Gostamos de conversar sobre as críticas de cinema dos jornais e revistas. Sempre discordamos delas. Um absurdo a gente adorar um filme e ler a crítica metendo o pau. Ou, o contrário, odiar um filme e ler a crítica colocando-o nas alturas. Muitas vezes a esposa dele, Inês Maria, tem crises de riso e pergunta se não temos mais com o que nos preocupar. Como pode entender o universo de cinéfilos?
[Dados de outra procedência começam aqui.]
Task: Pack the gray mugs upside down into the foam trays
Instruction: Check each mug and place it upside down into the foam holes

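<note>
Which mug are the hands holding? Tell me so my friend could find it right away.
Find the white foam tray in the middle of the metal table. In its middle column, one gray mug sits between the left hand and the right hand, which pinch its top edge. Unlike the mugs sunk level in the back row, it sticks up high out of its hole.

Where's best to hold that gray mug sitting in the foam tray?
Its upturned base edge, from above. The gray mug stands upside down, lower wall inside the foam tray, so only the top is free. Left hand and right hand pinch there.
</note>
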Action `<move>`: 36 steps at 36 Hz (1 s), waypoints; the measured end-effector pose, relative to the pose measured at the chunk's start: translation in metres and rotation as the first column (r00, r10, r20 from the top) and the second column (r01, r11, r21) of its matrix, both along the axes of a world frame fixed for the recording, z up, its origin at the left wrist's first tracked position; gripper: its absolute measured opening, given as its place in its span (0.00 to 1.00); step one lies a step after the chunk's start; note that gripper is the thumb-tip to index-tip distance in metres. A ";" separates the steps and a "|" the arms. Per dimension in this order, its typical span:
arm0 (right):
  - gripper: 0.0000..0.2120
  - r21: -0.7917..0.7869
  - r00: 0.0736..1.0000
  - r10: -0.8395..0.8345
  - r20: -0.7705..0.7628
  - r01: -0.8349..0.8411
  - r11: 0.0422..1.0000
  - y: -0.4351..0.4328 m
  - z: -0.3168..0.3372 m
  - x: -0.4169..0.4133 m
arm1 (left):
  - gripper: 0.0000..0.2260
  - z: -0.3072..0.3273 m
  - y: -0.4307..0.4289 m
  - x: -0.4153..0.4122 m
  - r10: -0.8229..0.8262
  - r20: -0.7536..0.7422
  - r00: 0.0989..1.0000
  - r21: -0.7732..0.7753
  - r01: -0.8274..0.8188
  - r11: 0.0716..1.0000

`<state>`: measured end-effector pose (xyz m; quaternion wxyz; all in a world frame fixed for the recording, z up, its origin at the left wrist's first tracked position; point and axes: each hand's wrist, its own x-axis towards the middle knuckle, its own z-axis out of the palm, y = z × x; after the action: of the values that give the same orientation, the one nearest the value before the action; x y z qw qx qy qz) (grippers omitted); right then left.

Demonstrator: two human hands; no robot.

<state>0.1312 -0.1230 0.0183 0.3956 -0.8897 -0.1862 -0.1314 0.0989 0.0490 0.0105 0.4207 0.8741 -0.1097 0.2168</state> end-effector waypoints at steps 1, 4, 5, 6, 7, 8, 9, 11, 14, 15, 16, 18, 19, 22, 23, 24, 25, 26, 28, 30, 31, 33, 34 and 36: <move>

Há dois meses soube que César adoecera. Como imaginar aquele ser tão cheio de vida, tão esfuziante, doente?

Chegou a hora de tomar coragem.

Peguei um filme bem antigo — "A condessa descalça" — e levei. Seus olhos brilharam quando me viram. Falei sobre o filme e sobre a beleza de Ava Gardner. Como eu, ele diz que nunca houve mulher mais linda no mundo. E conversamos sobre muitas coisas. Ofereceu-me um licor delicioso, o Amarulla. Aproveitei para falar do meu preferido, que é o Amaretto. E aí ele começou a falar sobre licores. César sabe falar sobre qualquer assunto.

Homem genial, pensava eu, quando de supetão perguntou: "Posso te contar uma coisa?" Respondi que podia, sem dúvida. O que ouvi deixou-me boquiaberta. Narrou o sacrifício que tinha sido para ele ficar esses 36 anos casado. Nunca amara Inês Maria. Aos 16 anos, sem nenhuma experiência de vida, tivera uma filha com uma moça simples, que morava na roça. Chamava-se Rosa. A família dele tudo fizera para ocultar o fato. Ele sequer dera nome a criança. Nunca mais viu Rosa, nem a filha.

Agora, doente, tudo vinha de forma tão intensa e doída que sentia vontade de morrer para que a angústia cessasse.

Perguntei se não podíamos procurar a filha. Ele negou-se. Disse que certos fatos cabiam muito bem em filmes, mas não funcionavam na vida real. Que deixassem ele chorar o não vivido...

Saí triste. Não sei que doença tem o César. Não sei como passará esses dias imerso nessa dor, cheio de remorso...

Sei que preciso rever o amigo, porém tudo mudou. A conversa nunca mais girará sobre cinema, críticos, Ava Gardner...

A sombra de Rosa ronda seus dias, e eles andam tão cheios de brumas que estremeço.